Un beso en una escena y mis ojos lloran. El abuso de un automovilista
atajando el paso a un peatón y mi estómago se cristaliza en mil estalactitas
filosas. Mi piel se eriza emocionada cuando el viento la roza. Entonces, no hay
duda, sé que ha llegado el tiempo de volver a escribir y, las letras concebidas
en ideas, como la mujer que rompe aguas, fluyen en desorden y ensangrentadas.
Así como un parto no ha de retrasarse para evitar la muerte el niño,
mi conciencia entiende que ha de sobrevivir mil partos para alcanzar a respirar
porque, ¿cómo entender la existencia si permanece enmarañada dentro y sin ver
la luz?
No, no puedo retrasar el alumbramiento de cientos de momentos vividos.

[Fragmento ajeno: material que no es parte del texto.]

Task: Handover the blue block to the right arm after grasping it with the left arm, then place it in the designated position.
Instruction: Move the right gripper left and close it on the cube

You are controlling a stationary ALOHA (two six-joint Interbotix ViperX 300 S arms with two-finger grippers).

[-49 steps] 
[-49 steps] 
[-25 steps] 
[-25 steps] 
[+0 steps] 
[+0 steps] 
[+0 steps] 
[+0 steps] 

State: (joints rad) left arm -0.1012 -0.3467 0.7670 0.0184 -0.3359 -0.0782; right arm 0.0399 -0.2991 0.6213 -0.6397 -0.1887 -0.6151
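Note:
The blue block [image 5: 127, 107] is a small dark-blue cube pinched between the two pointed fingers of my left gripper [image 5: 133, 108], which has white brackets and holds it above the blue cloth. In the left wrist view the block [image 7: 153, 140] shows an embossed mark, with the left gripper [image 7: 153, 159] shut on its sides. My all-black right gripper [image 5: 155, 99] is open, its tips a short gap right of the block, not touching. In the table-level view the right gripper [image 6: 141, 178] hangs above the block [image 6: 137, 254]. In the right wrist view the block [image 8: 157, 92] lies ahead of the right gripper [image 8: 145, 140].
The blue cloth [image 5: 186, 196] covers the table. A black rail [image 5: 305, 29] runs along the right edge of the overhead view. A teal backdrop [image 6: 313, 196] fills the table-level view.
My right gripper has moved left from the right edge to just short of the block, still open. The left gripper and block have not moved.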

Así que, como la incansable noria, retomo la labor de echarlos fuera para que
fluyan y corran haciendo surcos en las páginas hasta convertirse en hilos
frescos de recuerdos. Al final, lo sé, habrán de perderse como el agua del
riachuelo que trasmina las capas de la tierra para volver a ella.
Surgen estas primeras líneas como el estertor del casi ahogado,
tosiendo, escupiendo ideas. Y, por más grotesca la escena, sigue siendo una de
resurrección y de esperanza de continuar con vida.
¡Qué difícil es ser un discapacitado! ¿Por qué no son mi cuerpo y mi
mente como el resto de la gente? Capaces de continuar viviendo con tan sólo
respirar. ¿Cuándo se decidió que, para yo lograrlo, habría de añadir el resonar
de teclas escribiendo?
La tragedia y gloria del escritor. . . escribir para seguir viviendo.